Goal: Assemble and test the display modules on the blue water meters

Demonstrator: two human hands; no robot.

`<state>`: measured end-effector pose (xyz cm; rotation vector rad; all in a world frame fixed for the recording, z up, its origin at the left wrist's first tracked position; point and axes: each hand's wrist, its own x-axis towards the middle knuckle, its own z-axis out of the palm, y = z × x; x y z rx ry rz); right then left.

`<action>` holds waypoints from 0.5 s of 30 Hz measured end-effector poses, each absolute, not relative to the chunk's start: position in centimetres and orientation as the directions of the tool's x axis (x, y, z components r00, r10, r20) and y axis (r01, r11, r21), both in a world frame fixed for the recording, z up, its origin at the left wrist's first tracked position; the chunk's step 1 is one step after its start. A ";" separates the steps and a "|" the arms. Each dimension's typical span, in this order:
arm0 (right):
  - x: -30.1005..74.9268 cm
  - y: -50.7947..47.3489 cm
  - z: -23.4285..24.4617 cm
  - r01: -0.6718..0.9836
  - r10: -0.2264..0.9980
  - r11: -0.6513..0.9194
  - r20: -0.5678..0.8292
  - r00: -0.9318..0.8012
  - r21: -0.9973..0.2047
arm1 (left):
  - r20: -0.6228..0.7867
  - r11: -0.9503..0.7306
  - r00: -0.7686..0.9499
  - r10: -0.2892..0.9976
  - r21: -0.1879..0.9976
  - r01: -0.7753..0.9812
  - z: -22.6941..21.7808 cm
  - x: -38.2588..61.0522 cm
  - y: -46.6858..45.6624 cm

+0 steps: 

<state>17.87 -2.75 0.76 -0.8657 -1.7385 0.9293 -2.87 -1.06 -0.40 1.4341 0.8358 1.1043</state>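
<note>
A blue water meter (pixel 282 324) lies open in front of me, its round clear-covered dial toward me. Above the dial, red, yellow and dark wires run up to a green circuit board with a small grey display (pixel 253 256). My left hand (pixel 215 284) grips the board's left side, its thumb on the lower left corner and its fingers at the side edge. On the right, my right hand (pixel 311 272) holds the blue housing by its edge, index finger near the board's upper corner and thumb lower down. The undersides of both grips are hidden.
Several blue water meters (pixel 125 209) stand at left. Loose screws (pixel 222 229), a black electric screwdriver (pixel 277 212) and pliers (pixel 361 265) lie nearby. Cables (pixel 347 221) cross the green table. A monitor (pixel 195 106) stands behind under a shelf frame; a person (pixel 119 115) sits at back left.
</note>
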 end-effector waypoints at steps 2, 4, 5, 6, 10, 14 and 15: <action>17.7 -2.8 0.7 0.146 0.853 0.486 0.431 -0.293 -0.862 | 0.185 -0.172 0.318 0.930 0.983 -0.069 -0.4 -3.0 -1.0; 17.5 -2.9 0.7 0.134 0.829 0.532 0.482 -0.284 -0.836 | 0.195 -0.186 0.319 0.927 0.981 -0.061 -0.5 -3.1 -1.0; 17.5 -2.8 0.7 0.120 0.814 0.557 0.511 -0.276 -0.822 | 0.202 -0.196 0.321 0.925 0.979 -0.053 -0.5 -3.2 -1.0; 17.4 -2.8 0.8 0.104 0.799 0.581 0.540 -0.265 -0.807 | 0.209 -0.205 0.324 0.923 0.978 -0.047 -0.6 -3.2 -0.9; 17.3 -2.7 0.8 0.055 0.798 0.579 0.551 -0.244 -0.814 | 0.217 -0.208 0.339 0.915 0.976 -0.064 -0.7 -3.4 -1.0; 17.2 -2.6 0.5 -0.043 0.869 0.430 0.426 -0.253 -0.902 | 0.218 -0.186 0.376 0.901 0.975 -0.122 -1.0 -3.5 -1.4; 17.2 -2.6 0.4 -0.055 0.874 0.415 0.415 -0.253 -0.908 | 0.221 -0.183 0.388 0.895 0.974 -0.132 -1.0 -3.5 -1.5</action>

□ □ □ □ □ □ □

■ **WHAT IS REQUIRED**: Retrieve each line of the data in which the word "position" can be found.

■ **WRITTEN RESPONSE**:
`<state>`: measured end-effector pose (xyz cm; rotation vector rad; all in a world frame fixed for the recording, z up, its origin at the left wrist's first tracked position; point and axes: each hand's wrist, its own x-axis towards the middle knuckle, its own z-axis out of the palm, y = z × x; x y z rx ry rz); right then left.
`<action>` holds waypoints from 0.5 s of 30 Hz measured end-effector poses, each absolute, not relative to the chunk's start: position in centimetres and orientation as the directions of the tool's x axis (x, y, z components r00, r10, r20) and y axis (r01, r11, r21), both in a world frame fixed for the recording, z up, its origin at the left wrist's first tracked position; the chunk's step 1 is one step after its start. A ";" separates the steps and a "|" the arms. Each dimension's typical span, in this order:

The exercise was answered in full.